Tuesday, October 03, 2006

The Total Photographer - Vision

eurp15

It is useless to study technique in advance of having a motive. Instead of establishing a vast stock of technical tricks, it would be far wiser to develop creative power by constant search for means particular to a motive already in mind, by studying and developing just that technique which you feel the immediate need of, and which alone will serve you for the idea or the emotion which has move you to expression. You will not only develop your power to see the means, but you will acquire power to organize the means to a purpose.In this form of study there will be no less familiarization with what is generally found in all technical study. You will acquire a habit and ability to select and correlate. You will become a master and organizer of means, and you will understand the value of means as no mere collector of means ever can.
Robert Henri



I read somewhere that people take photographs on holidays because in some way they want to own the trip, to have something physical like as if they owned land. There is no need for any vision for this type of photography. Evidence need only be recognizable.

For people who actually look at their holiday images, it is an aide memoir. On my first trip to India, I took a lot of pictures and some images stood out for me. India is a really easy place to shoot, with so much texture and wonderful characters, one only need point a camera with eyes closed to make an interesting image. The images that stood out for me though are the ones that conveyed an emotional trigger. When I first got back my photographs, I had no idea what all of this was about. Actually, the images that stood out were the ones with drama, a boy monk standing in a door way between the light and darkness was one image. This was the beginning of travel photography.

Was there a part of me that wanted to own the trip? Probably. But I liked the idea of adventure. I went inter railing in Eastern Europe, walking the winding streets of Amsterdam and Lisbon. All these were new experiences for me. Taking photographs was also a new experience, an adventure. And I guess my vision for my travel images has always been a sense of adventure. It helped me to find interesting angles and surprising subjects.

The next subject that set my vision ablaze was weddings. I shot my sister's weddings and picked out moments of human interactions. The romantic in me was drawn to the moments when people made contact. Not just the bride and groom, but mother and child, father and son or just friends. I have built a photographic career on shooting moments of 'love', in the largest sense of the word. From the vision, the choice of camera, film, treatment, printing, editing, all followed naturally. My choicest were made to embellish the love ideal.

But the vision that launched my career was that of bodies in dance motion, expressing the culmination of artistic and physical training. I wanted to be a dancer so badly. I watched some of the most excruciatingly beautiful dance when I was studying in London. And I spent a year in the London Contemporary Dance School training to be a dancer. Doing that one year of dance training felt like my body had been asleep all my life and the training was just about waking it up. But I knew that I would not have a career in dance and dropped it. But that love of dance has always been in me. To me there is a power and elegance to a body expressing life itself. And that was the intense drama and life that my performing arts photography tries to capture.

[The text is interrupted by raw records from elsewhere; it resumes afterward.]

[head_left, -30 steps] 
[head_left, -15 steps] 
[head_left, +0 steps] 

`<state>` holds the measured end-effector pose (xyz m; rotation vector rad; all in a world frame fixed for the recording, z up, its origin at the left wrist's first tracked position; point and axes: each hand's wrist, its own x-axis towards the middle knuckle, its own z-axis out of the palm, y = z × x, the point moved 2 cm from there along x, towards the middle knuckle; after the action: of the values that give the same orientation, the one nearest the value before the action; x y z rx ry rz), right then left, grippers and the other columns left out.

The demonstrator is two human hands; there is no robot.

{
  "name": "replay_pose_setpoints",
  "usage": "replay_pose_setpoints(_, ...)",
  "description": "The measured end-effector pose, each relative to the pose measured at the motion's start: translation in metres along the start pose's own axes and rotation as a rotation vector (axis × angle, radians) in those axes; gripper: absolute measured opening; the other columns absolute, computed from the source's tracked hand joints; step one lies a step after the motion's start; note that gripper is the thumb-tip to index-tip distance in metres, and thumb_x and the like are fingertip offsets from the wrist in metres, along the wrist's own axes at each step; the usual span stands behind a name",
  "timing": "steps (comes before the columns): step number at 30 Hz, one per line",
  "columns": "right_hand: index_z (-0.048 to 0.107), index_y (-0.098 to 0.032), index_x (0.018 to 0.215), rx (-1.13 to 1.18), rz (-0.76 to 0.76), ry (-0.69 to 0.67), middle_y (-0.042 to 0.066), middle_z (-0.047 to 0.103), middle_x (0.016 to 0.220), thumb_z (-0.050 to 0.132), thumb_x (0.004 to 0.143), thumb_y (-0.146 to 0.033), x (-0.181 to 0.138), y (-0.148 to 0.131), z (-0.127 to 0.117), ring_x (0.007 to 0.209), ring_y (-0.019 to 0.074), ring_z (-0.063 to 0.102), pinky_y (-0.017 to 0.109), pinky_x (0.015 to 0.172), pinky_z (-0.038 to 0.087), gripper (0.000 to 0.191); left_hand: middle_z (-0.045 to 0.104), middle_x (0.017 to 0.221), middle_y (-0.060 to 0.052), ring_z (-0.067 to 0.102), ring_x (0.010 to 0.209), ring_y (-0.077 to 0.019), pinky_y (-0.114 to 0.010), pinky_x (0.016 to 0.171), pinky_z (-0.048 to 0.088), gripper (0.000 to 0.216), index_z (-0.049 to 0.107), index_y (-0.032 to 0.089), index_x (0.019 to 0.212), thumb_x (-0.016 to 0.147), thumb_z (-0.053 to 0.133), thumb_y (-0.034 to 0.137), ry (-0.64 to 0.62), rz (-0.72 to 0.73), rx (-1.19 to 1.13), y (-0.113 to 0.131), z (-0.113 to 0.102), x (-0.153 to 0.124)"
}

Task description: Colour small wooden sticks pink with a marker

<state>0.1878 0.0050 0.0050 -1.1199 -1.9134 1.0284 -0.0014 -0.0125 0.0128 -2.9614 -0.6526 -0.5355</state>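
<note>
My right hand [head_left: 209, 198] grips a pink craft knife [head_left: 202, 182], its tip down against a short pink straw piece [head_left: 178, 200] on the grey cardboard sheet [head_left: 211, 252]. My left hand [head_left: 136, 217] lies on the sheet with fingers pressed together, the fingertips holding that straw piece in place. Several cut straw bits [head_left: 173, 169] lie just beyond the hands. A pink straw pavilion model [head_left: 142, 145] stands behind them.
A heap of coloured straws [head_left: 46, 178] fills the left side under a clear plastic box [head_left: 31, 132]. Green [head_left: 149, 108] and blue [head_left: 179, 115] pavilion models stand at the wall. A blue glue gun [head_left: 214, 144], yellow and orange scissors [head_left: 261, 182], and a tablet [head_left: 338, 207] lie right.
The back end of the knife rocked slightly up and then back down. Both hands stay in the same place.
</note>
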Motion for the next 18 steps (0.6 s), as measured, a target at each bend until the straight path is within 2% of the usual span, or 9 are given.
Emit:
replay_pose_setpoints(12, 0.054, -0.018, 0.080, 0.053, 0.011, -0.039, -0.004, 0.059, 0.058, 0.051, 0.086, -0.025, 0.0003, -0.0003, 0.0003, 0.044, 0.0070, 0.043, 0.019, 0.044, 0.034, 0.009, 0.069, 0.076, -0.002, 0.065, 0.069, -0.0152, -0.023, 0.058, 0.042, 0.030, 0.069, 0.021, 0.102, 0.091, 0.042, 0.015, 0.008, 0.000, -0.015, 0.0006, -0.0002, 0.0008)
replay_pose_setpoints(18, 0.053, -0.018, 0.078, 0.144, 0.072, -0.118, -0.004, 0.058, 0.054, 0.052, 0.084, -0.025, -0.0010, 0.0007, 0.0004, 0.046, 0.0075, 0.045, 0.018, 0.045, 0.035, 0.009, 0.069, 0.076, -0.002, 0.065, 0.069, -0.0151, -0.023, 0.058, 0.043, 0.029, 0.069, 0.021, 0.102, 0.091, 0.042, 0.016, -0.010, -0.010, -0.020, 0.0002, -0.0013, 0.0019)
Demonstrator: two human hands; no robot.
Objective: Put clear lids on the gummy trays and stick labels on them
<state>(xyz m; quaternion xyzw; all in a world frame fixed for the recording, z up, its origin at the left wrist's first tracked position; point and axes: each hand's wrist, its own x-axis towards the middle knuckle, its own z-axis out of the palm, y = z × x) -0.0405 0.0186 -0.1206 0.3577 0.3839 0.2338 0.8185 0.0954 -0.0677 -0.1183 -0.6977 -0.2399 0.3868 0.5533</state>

There are moments in performances, where all the action and emotions climax, and framing it just right creates an explosive image. So much of my early work is informed by the passion and drama of dance emotion. My lighting and styling is often inspired by what I have seen on stage. And even for portraits in my studio, I will get a musician to play or a dancer to dance.

I have moved on and other visions haunt my dreams and are demanding from the inside that I birth them. But as Robert Henri says, technique is not worth anything without a compelling reason for creating a work of art.

To people who ask me how to improve their photography, my first answer is always to live a full life. Let things inspire you, give you the raw materials that will sprout into visions. And the visions will naturally tell you what you need to learn to birth those visions. And if a photographer needs to practise technique, then practise on a subject that is close to the photographer's heart.